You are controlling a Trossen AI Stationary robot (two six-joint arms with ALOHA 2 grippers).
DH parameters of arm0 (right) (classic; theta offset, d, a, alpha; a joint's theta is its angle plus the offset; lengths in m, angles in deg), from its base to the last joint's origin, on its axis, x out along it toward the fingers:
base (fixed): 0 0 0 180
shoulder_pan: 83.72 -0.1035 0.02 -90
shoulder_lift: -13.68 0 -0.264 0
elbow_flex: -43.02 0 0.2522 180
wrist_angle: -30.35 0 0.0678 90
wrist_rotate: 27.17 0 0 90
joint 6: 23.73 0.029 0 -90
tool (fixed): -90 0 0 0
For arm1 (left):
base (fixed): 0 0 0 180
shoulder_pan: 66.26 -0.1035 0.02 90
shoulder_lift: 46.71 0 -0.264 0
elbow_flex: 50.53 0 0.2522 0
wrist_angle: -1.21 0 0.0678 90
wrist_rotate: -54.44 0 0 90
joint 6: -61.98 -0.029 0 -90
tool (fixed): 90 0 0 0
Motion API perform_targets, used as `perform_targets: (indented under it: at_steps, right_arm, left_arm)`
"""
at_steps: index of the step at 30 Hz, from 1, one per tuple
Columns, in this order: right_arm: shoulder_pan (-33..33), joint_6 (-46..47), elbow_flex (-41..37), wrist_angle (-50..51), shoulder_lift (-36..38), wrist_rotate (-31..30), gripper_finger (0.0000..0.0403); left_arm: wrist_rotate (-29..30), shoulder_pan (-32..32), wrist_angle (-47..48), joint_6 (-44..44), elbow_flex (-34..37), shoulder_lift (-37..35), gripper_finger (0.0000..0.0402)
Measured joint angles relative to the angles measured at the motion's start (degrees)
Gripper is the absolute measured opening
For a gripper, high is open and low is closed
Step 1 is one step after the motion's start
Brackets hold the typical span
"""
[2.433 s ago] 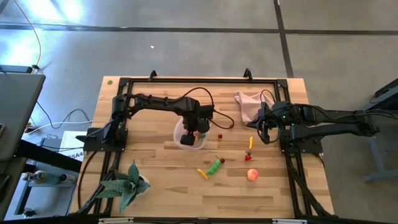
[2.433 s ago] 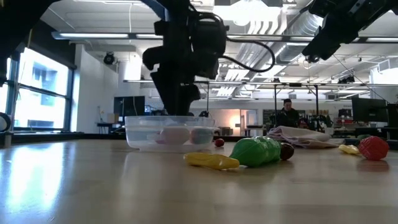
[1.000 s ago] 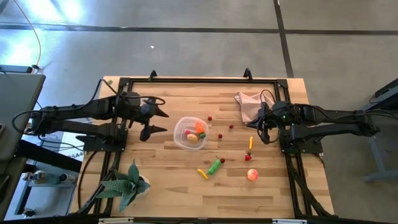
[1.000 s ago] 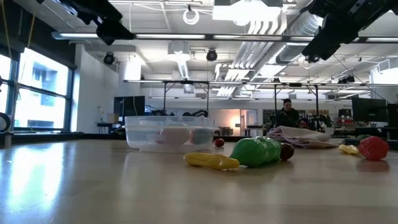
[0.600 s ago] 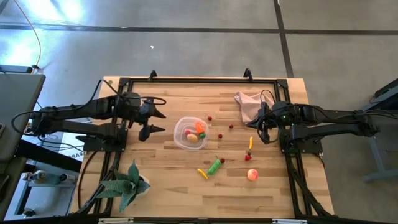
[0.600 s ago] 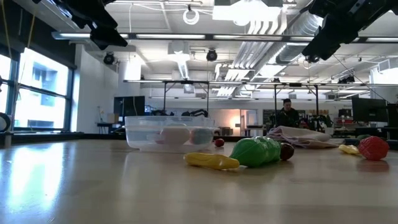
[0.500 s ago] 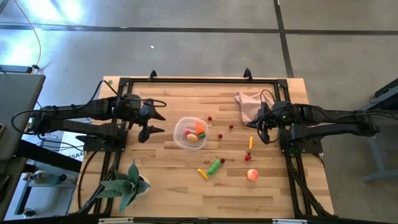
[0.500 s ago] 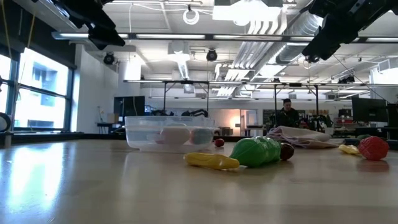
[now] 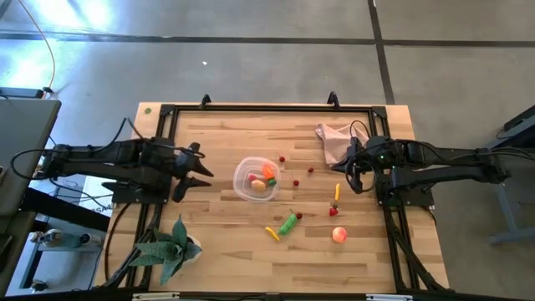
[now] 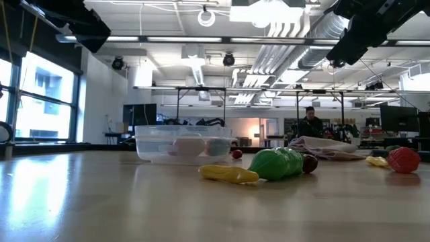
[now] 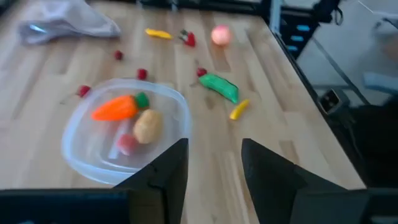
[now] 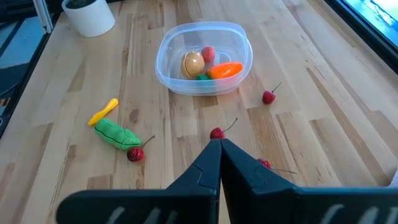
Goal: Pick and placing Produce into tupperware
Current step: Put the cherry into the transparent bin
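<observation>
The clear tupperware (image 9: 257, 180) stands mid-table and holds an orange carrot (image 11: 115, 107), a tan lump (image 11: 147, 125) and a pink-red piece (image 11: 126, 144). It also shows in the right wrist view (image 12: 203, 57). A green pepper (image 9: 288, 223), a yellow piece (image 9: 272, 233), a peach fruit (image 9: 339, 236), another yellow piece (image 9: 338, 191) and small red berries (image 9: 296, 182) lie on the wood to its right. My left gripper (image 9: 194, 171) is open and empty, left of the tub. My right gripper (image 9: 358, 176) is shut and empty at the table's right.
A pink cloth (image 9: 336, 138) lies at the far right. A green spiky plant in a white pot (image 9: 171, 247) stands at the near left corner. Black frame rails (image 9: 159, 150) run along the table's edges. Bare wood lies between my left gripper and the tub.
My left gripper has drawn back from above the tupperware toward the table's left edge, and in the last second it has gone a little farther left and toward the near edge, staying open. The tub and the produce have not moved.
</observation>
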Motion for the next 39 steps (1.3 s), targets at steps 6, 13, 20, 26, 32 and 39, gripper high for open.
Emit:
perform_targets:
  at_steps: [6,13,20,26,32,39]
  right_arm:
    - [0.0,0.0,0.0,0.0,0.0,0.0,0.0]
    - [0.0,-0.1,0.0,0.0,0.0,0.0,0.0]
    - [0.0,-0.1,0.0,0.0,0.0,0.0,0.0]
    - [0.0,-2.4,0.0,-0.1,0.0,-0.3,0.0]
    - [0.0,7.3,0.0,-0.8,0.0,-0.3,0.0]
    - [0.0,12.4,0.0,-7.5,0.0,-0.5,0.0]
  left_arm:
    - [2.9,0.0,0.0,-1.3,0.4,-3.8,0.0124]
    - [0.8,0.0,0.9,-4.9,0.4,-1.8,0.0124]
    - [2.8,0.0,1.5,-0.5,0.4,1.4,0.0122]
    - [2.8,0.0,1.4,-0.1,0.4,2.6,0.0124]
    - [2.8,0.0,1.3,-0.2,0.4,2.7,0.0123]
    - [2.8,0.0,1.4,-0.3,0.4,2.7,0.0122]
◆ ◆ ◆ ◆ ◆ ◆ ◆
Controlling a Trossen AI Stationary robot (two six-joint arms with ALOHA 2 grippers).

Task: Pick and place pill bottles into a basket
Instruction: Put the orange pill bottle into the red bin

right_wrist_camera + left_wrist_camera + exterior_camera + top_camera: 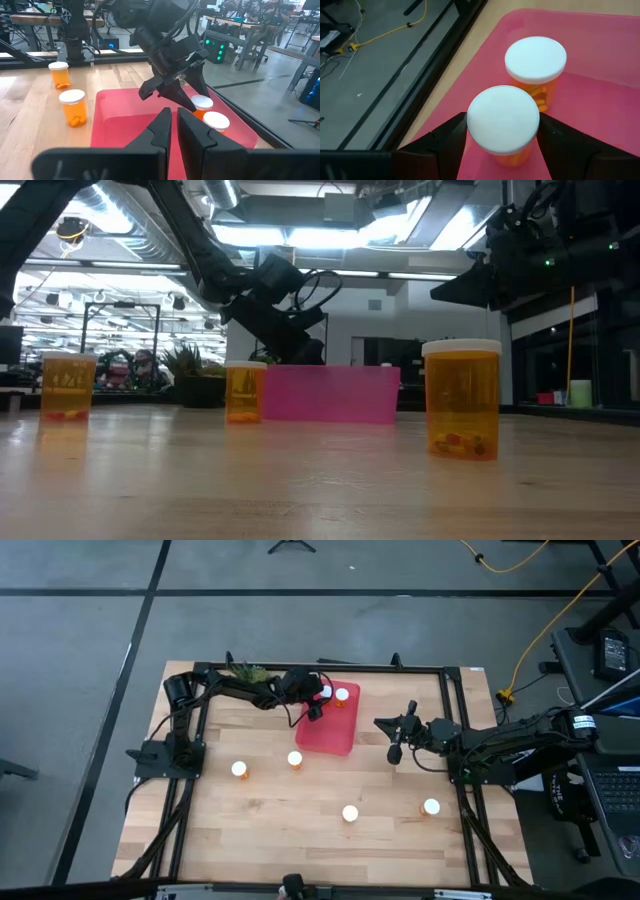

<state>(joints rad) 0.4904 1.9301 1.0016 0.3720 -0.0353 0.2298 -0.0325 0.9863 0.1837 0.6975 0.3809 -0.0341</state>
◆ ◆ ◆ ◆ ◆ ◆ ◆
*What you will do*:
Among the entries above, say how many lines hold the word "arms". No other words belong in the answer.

*Output of the task*:
2